### Exercise
Please copy each line of the listing below precisely, excluding the images.

### Given data
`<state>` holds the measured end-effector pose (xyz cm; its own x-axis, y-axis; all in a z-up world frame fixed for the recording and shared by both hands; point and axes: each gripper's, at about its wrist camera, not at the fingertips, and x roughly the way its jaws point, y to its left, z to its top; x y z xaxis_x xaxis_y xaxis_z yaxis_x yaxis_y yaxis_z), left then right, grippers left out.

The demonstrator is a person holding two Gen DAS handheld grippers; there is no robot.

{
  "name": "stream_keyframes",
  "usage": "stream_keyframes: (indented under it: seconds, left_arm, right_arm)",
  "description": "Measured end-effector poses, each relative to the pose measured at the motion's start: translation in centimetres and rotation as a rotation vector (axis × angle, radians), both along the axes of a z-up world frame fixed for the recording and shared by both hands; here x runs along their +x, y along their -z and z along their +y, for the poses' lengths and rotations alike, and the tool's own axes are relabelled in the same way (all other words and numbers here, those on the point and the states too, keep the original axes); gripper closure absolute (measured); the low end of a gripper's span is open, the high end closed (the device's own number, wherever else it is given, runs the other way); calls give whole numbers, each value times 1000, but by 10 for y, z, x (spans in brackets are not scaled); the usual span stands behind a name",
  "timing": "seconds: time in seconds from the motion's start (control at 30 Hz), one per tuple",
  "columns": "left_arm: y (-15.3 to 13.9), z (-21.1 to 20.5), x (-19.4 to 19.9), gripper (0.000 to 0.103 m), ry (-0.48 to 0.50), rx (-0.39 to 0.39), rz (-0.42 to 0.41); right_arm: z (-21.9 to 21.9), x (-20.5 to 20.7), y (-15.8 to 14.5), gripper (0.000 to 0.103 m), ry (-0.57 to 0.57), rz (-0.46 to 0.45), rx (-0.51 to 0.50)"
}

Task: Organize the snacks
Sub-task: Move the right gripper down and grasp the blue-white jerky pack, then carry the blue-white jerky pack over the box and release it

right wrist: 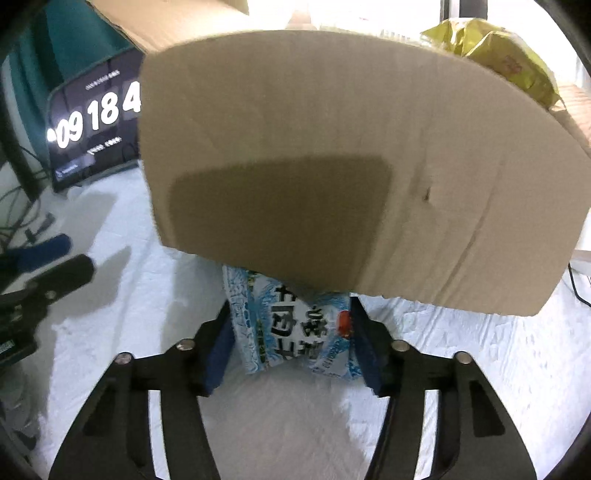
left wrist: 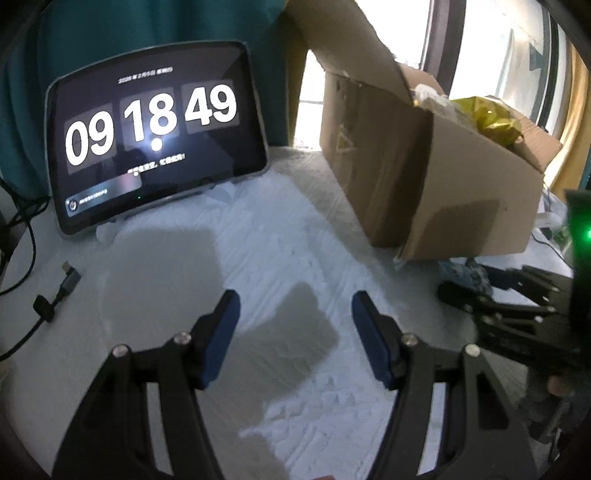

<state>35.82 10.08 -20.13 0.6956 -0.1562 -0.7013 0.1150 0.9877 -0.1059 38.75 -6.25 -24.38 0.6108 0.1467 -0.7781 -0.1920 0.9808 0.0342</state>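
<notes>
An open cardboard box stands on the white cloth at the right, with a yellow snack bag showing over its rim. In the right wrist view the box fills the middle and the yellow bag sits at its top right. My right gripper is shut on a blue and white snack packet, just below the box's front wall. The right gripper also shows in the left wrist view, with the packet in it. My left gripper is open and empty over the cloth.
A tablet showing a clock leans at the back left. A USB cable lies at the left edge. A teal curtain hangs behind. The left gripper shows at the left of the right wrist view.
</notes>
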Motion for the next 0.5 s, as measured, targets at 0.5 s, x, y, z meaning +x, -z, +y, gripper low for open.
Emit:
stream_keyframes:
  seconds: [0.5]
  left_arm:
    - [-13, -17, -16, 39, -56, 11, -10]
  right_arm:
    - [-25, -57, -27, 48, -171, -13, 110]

### Result of the exercise
`<state>` holds the measured end-effector pose (xyz cm; its own x-axis, y-axis; all in a z-up world frame fixed for the recording and shared by both hands; point and axes: each gripper's, at about its wrist camera, not at the fingertips, and x roughly the way its jaws point, y to its left, z to its top; x y z xaxis_x xaxis_y xaxis_z yaxis_x yaxis_y yaxis_z), left then right, grippers left out.

The demonstrator is a person holding two Gen DAS handheld grippers; there is no robot.

{
  "name": "stream_keyframes",
  "usage": "stream_keyframes: (indented under it: seconds, left_arm, right_arm)",
  "description": "Measured end-effector poses, each relative to the pose measured at the motion's start: translation in centimetres and rotation as a rotation vector (axis × angle, radians), both along the axes of a z-up world frame fixed for the recording and shared by both hands; here x runs along their +x, y along their -z and z along their +y, for the poses' lengths and rotations alike, and the tool's own axes are relabelled in the same way (all other words and numbers here, those on the point and the states too, keep the original axes); gripper closure absolute (measured); the low end of a gripper's span is open, the high end closed (the device's own number, wherever else it is given, runs the other way); calls give whole numbers, each value times 1000, but by 10 for y, z, x (spans in brackets are not scaled); the usual span stands behind a name",
  "timing": "seconds: time in seconds from the motion's start (control at 30 Hz), one per tuple",
  "columns": "left_arm: y (-15.3 to 13.9), z (-21.1 to 20.5), x (-19.4 to 19.9), gripper (0.000 to 0.103 m), ry (-0.48 to 0.50), rx (-0.39 to 0.39), rz (-0.42 to 0.41); right_arm: z (-21.9 to 21.9), x (-20.5 to 20.7), y (-15.8 to 14.5), gripper (0.000 to 0.103 m), ry (-0.57 to 0.57), rz (-0.46 to 0.45), rx (-0.51 to 0.50)"
}

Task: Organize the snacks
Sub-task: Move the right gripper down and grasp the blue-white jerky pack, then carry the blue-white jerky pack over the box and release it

right wrist: 
left wrist: 

<state>35.82 10.08 -20.13 0.6956 -0.1562 -0.7013 0.1150 0.9877 -0.1059 38.75 -6.25 -24.38 0.6108 0.1467 -0.7781 -0.1920 0.9808 0.0342</state>
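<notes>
An open cardboard box stands on the white cloth at the right, with a yellow snack bag showing over its rim. In the right wrist view the box fills the middle and the yellow bag sits at its top right. My right gripper is shut on a blue and white snack packet, just below the box's front wall. The right gripper also shows in the left wrist view, with the packet in it. My left gripper is open and empty over the cloth.
A tablet showing a clock leans at the back left. A USB cable lies at the left edge. A teal curtain hangs behind. The left gripper shows at the left of the right wrist view.
</notes>
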Motion for the next 0.5 s, as measured, targets at 0.5 s, x, y, z meaning +x, -z, +y, gripper low for open.
Emit:
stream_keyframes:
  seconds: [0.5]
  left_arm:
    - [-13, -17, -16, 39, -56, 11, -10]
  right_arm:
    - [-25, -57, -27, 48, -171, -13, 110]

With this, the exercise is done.